Messages of Twigs: Punan Batu’s Communication Method
Over the thousands of years they have lived as hunters and gatherers in the Kalimantan wilderness, they have developed a method of communication that uses the ancient method of using twigs.
By
AHMAD ARIF
·4 minutes read
The Punan Batu people in Bulungan regency, North Kalimantan, do not read or write. However, over the thousands of years they have lived as hunters and gatherers in the Kalimantan wilderness, they have developed a method of communication that uses the ancient method of using twigs.
They use signs made of twigs and leaves to communicate with fellow members of their community, ranging from requests for assistance, information on the availability of food, news about disease and the threat of danger, to the direction they are moving and arrangements to meet.
"If there are people who are sick with an infectious disease, we usually put a sign on the road as a warning to others," Makruf, one of the heads of the Punan Batu tribe who lives in the forests of Sajau Benau in Bulungan regency, North Kalimantan, said on Wednesday (18/1/2023).
That morning, in the forests around the camp where they lived, Makruf showed a number of messages made of twigs. "If on the road there is a twig planted in the ground and the upper end is split and holding a small plant, it means that there are people who are ill. That's a warning for others to avoid [the area]. If they still come, they bear the risk," he said.
If on the road there is a twig planted in the ground and the upper end is split and holding a small plant, it means that there are people who are ill.

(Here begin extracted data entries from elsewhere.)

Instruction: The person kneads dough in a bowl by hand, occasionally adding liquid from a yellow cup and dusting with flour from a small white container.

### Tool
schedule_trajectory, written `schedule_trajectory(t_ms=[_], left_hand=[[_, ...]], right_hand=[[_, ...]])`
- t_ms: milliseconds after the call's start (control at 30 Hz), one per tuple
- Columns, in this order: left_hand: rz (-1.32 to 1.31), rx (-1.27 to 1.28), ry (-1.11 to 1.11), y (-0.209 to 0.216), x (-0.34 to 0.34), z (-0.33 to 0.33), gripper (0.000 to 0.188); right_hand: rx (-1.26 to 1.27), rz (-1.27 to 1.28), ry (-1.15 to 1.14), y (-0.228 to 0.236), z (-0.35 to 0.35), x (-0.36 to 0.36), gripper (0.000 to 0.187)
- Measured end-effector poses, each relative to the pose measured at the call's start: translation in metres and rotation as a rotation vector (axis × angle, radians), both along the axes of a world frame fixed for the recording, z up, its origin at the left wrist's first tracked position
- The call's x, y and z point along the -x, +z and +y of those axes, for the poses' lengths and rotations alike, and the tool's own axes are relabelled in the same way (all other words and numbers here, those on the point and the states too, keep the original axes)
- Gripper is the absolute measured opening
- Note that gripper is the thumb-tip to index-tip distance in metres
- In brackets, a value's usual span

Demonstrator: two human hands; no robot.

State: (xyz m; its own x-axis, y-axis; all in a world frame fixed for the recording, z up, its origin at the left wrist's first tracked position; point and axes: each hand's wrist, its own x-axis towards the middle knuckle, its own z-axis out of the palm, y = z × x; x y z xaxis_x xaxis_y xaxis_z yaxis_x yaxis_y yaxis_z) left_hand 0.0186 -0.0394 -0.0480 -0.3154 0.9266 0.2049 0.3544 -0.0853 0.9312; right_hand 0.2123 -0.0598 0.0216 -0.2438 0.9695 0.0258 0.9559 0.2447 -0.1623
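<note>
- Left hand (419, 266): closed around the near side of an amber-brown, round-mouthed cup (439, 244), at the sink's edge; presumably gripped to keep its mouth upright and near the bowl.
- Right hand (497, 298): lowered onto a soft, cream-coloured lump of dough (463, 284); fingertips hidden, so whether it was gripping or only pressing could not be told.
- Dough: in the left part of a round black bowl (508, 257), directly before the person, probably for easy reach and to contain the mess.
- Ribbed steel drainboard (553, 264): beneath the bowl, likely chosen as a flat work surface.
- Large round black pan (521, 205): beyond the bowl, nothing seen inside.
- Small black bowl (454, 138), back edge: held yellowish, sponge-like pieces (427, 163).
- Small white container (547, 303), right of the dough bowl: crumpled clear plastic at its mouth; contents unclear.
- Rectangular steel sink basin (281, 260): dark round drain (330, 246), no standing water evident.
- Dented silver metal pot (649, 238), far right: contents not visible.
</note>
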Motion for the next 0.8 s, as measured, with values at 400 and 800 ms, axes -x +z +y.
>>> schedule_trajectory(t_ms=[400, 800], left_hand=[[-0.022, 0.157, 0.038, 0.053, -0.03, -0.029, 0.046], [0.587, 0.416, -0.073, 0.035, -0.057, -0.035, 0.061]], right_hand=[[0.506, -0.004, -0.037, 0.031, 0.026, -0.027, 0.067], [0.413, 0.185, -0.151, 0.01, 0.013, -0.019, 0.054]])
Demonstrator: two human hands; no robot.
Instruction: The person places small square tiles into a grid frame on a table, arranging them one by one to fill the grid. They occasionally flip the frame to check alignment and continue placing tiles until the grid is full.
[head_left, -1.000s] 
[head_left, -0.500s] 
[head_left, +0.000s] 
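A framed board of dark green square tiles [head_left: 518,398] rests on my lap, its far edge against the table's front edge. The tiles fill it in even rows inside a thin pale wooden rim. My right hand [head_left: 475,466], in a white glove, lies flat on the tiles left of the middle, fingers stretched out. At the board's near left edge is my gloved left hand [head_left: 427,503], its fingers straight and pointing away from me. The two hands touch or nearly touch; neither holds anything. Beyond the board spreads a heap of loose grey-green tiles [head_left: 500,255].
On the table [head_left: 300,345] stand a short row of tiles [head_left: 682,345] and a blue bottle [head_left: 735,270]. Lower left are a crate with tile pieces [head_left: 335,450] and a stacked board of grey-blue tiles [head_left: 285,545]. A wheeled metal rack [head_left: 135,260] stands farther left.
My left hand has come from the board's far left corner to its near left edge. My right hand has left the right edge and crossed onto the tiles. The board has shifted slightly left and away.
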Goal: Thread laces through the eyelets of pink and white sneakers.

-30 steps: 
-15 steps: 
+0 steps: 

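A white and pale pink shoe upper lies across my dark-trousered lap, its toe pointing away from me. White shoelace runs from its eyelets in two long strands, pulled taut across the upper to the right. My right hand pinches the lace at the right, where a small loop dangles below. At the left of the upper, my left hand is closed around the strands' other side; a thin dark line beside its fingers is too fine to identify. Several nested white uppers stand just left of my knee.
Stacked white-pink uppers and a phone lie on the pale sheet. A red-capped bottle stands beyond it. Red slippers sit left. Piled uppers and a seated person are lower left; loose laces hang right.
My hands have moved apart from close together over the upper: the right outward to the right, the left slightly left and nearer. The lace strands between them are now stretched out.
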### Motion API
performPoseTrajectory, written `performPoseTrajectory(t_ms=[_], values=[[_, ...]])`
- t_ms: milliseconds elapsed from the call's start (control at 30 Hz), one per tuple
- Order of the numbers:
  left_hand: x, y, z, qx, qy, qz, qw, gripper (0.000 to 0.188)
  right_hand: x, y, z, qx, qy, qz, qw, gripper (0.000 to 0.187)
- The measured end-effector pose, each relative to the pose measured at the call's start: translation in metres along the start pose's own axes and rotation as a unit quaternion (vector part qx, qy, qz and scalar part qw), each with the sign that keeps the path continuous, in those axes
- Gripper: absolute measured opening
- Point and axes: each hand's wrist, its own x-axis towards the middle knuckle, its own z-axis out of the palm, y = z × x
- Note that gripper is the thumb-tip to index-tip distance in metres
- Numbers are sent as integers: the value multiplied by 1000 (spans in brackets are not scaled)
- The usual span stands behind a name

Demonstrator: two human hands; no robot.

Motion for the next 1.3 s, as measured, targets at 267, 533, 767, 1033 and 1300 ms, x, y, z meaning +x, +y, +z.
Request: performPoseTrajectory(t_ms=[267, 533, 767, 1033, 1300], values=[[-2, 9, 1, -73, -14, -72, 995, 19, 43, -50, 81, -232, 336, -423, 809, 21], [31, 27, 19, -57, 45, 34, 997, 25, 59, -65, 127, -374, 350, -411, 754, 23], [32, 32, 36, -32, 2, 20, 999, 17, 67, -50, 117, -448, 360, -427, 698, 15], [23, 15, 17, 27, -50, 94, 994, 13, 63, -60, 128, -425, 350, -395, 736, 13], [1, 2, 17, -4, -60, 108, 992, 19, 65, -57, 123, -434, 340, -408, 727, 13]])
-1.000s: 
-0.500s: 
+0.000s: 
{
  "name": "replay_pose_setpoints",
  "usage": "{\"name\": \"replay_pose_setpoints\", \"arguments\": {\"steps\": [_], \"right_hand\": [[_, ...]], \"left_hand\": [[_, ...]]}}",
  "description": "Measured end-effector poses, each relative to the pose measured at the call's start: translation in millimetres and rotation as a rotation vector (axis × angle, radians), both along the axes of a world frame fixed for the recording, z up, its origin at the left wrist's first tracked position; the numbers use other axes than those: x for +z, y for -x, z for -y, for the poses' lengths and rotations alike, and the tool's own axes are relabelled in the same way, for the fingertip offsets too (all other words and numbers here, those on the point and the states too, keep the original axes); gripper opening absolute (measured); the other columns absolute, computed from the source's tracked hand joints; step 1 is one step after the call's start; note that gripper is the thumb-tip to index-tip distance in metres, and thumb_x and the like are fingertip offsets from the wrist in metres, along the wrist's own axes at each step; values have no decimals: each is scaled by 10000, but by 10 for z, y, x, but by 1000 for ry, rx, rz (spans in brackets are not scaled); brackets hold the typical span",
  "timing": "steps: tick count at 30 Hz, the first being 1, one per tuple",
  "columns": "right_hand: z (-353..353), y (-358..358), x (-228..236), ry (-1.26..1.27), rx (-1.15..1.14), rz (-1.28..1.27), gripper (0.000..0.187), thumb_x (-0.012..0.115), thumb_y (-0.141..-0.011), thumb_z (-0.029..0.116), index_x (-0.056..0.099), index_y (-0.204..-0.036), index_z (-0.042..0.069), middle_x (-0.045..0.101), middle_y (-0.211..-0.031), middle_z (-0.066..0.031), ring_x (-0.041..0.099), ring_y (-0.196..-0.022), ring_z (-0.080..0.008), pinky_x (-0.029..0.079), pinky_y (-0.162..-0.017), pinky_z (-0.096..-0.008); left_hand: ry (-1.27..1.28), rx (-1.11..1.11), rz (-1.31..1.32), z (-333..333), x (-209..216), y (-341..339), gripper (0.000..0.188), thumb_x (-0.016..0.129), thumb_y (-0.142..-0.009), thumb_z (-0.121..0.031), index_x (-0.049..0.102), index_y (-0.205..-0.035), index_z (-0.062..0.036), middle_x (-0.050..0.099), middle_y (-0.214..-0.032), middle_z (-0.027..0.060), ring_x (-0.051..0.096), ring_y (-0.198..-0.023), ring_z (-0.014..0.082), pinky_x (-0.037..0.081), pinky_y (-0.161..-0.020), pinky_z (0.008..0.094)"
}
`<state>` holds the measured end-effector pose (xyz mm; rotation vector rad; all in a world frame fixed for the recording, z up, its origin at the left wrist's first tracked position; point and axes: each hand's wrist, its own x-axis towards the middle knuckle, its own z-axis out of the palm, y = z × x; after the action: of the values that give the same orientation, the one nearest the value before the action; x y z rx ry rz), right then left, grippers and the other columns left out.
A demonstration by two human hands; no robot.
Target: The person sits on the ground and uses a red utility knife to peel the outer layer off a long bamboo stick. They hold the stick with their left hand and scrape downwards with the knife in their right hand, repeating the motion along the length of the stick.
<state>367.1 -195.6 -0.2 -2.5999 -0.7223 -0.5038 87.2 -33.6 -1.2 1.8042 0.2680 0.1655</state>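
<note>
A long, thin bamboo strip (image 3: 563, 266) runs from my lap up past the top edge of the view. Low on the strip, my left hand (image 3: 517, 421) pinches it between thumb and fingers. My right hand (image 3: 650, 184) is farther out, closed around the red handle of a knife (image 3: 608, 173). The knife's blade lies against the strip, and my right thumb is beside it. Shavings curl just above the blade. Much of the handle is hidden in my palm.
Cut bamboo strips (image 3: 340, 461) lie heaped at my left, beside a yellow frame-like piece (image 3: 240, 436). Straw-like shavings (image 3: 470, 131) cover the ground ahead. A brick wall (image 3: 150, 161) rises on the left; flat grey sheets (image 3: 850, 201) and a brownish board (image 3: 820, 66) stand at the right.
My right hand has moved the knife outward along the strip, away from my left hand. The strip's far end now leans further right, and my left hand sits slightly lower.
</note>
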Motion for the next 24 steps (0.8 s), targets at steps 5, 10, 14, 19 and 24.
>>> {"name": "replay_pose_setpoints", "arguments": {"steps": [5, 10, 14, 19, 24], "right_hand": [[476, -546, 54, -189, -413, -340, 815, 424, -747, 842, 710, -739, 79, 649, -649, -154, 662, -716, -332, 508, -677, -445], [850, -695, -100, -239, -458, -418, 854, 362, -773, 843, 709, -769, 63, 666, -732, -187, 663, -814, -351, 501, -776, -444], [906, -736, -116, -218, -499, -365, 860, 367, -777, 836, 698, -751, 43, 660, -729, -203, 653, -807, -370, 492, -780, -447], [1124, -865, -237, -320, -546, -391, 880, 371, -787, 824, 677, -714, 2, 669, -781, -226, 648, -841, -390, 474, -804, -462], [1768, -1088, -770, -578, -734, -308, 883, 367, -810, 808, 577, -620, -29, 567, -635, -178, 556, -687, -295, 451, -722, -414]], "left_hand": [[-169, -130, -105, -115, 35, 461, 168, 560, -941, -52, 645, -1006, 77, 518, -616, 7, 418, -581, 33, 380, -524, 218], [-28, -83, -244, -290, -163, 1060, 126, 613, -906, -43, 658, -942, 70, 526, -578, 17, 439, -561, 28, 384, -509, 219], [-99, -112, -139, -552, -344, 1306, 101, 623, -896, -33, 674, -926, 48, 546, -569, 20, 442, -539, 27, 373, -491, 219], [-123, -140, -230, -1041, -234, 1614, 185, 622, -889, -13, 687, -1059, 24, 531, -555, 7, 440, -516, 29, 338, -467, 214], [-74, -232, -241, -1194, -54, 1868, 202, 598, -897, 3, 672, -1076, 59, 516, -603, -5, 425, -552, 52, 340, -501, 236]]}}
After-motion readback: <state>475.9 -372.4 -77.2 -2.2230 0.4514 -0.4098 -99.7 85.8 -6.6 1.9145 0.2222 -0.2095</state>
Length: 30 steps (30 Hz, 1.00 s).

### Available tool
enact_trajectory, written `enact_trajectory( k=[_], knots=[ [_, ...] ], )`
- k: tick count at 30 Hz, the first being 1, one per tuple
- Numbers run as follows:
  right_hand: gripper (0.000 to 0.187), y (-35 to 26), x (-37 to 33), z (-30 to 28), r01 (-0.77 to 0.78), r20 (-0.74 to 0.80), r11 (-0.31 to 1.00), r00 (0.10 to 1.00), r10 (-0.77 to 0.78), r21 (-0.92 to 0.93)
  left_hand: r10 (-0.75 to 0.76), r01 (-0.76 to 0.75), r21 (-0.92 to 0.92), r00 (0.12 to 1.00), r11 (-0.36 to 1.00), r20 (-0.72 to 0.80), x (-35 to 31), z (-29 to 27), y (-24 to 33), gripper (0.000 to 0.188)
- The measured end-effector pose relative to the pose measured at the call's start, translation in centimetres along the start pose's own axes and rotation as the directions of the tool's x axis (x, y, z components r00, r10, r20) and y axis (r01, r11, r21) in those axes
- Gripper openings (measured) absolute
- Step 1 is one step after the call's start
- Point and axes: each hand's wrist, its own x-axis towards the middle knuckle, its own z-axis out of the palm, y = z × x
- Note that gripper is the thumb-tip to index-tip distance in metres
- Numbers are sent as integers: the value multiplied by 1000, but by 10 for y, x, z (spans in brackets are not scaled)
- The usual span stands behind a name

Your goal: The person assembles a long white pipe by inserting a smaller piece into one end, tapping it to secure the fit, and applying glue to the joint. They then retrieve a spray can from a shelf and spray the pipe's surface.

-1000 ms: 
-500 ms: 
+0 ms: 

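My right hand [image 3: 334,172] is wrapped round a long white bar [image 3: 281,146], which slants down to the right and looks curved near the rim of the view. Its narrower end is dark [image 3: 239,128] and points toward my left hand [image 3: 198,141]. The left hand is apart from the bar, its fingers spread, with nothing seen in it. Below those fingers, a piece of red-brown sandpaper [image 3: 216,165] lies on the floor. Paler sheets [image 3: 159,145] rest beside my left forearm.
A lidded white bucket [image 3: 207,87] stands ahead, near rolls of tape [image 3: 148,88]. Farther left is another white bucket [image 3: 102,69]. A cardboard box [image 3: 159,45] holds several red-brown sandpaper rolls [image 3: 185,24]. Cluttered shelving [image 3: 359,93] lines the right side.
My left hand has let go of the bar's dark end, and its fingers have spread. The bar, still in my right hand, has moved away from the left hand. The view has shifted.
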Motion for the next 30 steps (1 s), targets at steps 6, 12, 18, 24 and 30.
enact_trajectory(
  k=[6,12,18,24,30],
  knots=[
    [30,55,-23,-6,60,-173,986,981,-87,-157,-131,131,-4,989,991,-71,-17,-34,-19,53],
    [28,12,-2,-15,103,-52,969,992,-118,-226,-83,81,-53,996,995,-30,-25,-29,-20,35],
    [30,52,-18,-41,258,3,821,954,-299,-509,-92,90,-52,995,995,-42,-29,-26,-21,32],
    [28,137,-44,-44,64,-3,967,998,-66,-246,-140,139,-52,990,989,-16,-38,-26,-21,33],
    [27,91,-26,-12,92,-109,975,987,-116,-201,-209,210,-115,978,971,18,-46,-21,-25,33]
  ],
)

If members of the Punan Batu community are hungry and need the help of others, they make a sign made of rolled leaves that are clamped in the top of a split twig. The identity of the person who needs help will also be indicated by tying their “sign” to the twig.
Every Punan Batu adult has a unique sign of their own, which can be made of certain leaves, fruits, stones, tree bark, or other distinguishing items. "My sign is a torn piece of cloth. If there is a twig with a piece of torn cloth, it means it's a message from me," said Makruf.
These twig signs are also used to arrange meetings. A strap of bark made in a certain way and tied to a twig indicates a meeting on the next day. If it is a large circle, it means the meeting is next week. If it is even bigger, it means the next month, and so on.
If a member of the Punan Batu community wants to tell others his hunt has been successful, they will tie the bone or hide of the animal they have caught to a twig. The Punan Batu people always divide the meat of animals they have hunted with their extended families.
Ancient communication techniques
John Lansing, an anthropologist at the Santa Fe Institute who has studied the Punan Batu people since 2018, said there was a lot of ethnohistorical evidence that the use of these “message sticks” was widespread among nomadic hunters and gatherers in Kalimantan.
In the report of Lansing and his team, published in Evolutionary Human Science (2022), global positioning system (GPS) data on several Punan Batu groups showed that they moved camp every eight to nine days. This was usually done after a decrease in local resources.
In a paper written with the former Eijkman Molecular Biological Institute, researchers Pradiptajati Kusuma, Herawati Supolo Sudoyo and others mentioned that the Punan Batu people had a genetic identity and anthropological roots that were different from Kalimantan’s Dayak agricultural tribe. Punan Batu's ancestors were thought to have arrived in Kalimantan around 8,000 years ago, and had never mixed genetically with the Austronesians who brought the farming culture to the Dayak.
Message sticks provide a way to share important information to support the Punan Batu community’s hunter-gatherer culture, including requests for assistance and directions to food, as well as warnings of danger like disease, with all those who can read the signs.
Cooperation is the key to the hunters and gatherers’ survival in the forest. That is why sharing food is very important in their culture.
The message sticks used by the Punan Batu are an active mode of establishing cooperation.
They do not know the methods of storing the meat from the animals they hunt. Almost everything is eaten fresh. Therefore, they divide the meat from each hunt with other tribal members who live in the area. By always sharing the meat from the hunt, every family indirectly receives a more regular supply of protein.
If they are on their own, hunters will find it difficult to survive because hunting in the forest is unpredictable. The message sticks used by the Punan Batu are an active mode of establishing cooperation.
Messages about disease, for example, can avoid spreading infectious diseases. Messages about the direction a group is moving allow them to share limited resources, as well as protect each other from outsiders who are deemed a threat. Therefore, the message sticks can be seen as local knowledge that facilitate social and sociological interactions among the Punan Batu hunters and gatherers.